> [PROMPT] Please take the lines from the one holding "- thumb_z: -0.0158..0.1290" through the one holding "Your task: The" in the data below and copy them exactly.

Saved data entries
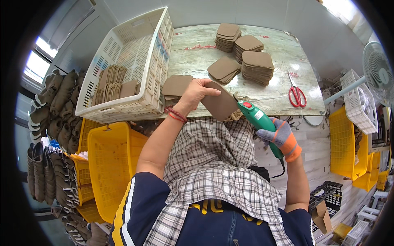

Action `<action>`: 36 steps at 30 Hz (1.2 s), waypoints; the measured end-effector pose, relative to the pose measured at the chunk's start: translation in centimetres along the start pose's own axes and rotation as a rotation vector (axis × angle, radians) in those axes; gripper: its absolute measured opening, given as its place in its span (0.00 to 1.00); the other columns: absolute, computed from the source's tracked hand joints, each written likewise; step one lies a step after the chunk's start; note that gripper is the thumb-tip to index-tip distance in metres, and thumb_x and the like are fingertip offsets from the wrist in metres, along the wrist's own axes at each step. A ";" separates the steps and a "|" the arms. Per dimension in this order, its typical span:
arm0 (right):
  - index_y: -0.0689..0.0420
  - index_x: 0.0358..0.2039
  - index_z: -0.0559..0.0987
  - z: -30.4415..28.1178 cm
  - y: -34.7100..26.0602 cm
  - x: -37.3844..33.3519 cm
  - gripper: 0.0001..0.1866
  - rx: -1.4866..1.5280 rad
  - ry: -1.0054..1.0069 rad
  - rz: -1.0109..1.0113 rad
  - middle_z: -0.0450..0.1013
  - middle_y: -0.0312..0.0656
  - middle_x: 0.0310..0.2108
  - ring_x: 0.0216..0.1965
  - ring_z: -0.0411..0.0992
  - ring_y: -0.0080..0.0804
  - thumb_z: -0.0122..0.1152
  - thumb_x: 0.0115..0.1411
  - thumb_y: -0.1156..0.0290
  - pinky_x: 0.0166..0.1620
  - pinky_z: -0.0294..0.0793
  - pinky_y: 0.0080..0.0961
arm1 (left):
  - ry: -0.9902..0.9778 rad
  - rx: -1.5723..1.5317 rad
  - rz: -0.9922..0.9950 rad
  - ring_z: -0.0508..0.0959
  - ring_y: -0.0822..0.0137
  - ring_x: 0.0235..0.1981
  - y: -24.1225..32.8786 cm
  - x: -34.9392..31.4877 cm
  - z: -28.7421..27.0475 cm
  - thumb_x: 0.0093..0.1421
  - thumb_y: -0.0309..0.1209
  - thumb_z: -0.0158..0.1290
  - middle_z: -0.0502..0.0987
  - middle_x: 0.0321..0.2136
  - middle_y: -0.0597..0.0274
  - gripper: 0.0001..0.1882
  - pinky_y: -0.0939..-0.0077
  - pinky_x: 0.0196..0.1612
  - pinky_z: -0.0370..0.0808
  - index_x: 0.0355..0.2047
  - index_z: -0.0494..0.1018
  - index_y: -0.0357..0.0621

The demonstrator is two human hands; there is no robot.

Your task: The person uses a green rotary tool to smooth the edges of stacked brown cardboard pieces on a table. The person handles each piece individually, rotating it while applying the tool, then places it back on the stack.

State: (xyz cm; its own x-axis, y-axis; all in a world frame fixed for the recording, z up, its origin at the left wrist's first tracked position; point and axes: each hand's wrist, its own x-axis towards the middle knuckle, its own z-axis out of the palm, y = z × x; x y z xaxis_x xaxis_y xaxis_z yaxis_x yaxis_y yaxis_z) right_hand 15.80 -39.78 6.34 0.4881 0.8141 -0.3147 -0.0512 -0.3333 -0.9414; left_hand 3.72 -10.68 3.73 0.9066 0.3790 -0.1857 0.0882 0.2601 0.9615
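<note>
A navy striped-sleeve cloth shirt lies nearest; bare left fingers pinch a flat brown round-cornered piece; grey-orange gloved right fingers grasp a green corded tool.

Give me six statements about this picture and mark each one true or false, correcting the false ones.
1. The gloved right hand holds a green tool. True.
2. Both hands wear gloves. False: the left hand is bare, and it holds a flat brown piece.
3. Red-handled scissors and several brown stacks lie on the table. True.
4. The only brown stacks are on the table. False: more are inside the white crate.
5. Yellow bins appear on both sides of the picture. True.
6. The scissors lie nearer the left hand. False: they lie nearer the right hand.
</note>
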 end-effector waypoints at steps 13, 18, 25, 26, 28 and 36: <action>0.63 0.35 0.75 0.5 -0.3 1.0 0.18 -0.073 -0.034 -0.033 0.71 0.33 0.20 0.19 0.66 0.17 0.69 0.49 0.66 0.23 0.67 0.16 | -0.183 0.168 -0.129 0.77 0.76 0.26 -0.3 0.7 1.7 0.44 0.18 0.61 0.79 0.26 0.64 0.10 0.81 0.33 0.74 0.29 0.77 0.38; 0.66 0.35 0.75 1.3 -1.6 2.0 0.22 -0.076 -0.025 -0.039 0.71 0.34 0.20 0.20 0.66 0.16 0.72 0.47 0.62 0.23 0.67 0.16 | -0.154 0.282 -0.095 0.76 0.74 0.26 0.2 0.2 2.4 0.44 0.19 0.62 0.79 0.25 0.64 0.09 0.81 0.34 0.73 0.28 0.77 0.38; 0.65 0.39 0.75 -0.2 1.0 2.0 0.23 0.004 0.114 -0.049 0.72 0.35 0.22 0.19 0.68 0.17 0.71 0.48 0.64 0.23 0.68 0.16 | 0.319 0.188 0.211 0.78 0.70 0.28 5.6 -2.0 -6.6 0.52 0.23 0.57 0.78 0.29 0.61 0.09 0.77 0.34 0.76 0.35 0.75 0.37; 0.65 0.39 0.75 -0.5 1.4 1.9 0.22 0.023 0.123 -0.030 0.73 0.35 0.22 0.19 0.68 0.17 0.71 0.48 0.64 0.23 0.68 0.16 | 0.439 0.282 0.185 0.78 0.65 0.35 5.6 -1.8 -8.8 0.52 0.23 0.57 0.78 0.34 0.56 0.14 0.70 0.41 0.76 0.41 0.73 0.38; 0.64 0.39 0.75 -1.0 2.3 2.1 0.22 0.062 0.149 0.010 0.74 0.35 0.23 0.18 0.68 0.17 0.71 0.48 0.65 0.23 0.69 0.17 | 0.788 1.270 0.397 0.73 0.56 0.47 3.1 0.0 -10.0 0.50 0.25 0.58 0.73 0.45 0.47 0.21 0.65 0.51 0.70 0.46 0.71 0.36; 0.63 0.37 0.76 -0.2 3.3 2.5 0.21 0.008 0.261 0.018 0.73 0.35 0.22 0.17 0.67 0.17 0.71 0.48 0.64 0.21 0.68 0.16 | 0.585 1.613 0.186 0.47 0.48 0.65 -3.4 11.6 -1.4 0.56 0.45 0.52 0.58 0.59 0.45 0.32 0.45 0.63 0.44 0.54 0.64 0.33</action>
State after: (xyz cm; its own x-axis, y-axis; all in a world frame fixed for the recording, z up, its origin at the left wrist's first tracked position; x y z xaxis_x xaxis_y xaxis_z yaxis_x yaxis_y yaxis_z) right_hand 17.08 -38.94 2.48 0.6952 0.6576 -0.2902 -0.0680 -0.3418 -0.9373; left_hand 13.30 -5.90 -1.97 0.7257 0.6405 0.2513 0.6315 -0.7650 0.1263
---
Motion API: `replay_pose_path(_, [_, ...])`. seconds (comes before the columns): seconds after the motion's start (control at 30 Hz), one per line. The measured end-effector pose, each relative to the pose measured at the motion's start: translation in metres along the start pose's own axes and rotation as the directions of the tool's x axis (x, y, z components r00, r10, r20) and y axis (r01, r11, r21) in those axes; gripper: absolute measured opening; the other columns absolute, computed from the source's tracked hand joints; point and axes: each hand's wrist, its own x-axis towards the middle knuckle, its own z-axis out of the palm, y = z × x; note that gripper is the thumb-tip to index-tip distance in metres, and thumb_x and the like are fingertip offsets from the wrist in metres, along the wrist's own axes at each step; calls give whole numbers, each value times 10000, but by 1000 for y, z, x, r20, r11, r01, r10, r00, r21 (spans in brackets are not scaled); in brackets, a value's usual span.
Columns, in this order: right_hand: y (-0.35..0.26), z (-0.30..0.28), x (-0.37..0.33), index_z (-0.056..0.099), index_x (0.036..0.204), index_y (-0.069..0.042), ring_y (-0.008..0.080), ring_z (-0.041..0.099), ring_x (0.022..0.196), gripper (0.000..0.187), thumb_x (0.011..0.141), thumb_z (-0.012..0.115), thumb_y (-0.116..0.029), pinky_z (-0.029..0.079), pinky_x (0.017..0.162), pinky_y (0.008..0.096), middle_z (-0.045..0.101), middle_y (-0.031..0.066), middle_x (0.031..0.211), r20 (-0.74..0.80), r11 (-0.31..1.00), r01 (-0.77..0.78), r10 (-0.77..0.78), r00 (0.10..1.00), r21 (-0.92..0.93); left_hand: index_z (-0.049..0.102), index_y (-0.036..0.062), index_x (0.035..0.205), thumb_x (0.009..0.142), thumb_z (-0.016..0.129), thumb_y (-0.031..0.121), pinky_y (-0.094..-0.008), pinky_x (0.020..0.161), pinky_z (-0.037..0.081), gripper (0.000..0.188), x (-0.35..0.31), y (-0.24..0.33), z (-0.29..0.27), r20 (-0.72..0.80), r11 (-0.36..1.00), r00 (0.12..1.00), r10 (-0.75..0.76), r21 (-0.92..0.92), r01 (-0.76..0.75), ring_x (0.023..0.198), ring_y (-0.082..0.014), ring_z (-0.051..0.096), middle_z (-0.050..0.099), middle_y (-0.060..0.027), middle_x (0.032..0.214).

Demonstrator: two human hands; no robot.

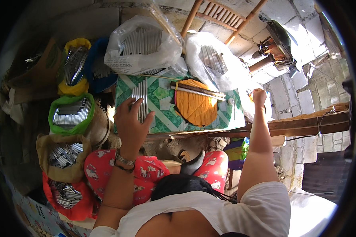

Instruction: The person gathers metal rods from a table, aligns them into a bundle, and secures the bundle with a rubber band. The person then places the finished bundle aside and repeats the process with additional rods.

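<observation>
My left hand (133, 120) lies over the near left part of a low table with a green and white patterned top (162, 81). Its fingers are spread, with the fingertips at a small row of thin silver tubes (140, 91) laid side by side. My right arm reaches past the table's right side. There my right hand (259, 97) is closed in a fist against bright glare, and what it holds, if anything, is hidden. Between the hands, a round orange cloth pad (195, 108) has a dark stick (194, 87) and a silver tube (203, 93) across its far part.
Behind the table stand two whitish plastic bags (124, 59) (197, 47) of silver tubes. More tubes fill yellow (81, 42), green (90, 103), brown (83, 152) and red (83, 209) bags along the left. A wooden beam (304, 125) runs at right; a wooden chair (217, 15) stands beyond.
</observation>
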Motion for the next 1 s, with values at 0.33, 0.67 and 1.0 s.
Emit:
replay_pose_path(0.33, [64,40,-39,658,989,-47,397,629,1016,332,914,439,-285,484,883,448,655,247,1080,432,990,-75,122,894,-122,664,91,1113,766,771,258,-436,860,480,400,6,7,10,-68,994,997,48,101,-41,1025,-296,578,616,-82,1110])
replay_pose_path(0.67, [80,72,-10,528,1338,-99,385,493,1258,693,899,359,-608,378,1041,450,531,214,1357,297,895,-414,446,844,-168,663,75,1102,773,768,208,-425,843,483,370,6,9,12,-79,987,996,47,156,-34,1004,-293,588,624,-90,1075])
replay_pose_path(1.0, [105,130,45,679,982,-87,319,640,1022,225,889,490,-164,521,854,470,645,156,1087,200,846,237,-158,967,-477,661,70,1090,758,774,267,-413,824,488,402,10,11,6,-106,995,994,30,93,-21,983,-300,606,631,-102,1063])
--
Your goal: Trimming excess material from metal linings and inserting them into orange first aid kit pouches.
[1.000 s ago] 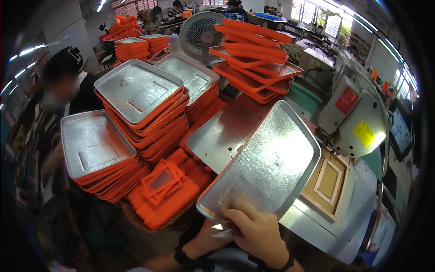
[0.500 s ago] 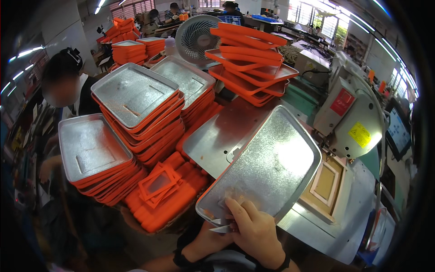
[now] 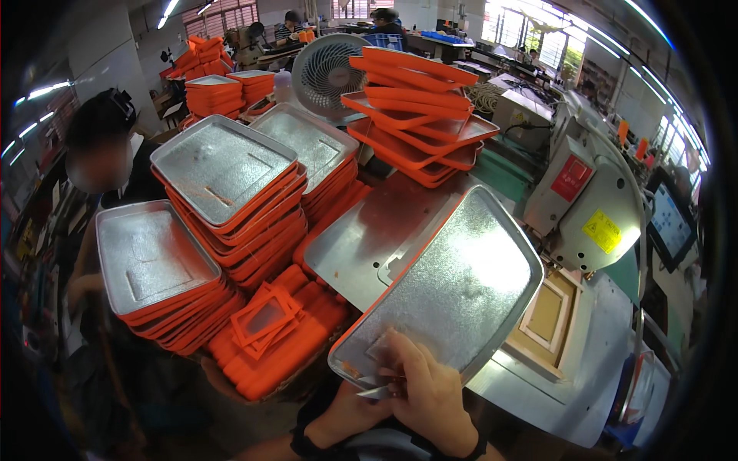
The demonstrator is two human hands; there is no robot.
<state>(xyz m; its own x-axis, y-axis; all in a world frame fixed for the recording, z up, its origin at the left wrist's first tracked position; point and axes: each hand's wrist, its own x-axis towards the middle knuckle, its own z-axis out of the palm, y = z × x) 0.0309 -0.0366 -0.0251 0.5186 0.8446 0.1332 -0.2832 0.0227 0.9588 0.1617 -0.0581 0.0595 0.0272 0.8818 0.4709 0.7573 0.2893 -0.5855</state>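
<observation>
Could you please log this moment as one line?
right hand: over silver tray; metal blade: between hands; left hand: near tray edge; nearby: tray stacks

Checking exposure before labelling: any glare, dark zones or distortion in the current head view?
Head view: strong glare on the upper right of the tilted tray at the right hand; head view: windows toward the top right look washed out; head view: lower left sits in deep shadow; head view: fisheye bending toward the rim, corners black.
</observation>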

> [TASK RESULT]
  - thumb_z: -0.0158..0.1290
  - middle_z: -0.0502..0.0987
  - middle_x: 0.0321..0.2136
  - middle_y: -0.0597..0.0274
  - gripper: 0.0001..0.1882
  - pinky_y: -0.0939..-0.0077
  - pinky_x: 0.0196..0.1612
  - pinky_z: -0.0370..0.0808
  - index_x: 0.0355..0.2047
  - index_z: -0.0494..0.1018
  - index_y: -0.0357..0.0621

The demonstrator is two human hands; there is no robot.

Your task: The person uses a green rotary tool to smooth the edges of stacked brown cardboard pieces on a table. The person handles each piece individually, rotating it while applying the tool, then places it back on the stack.

The response above is complete.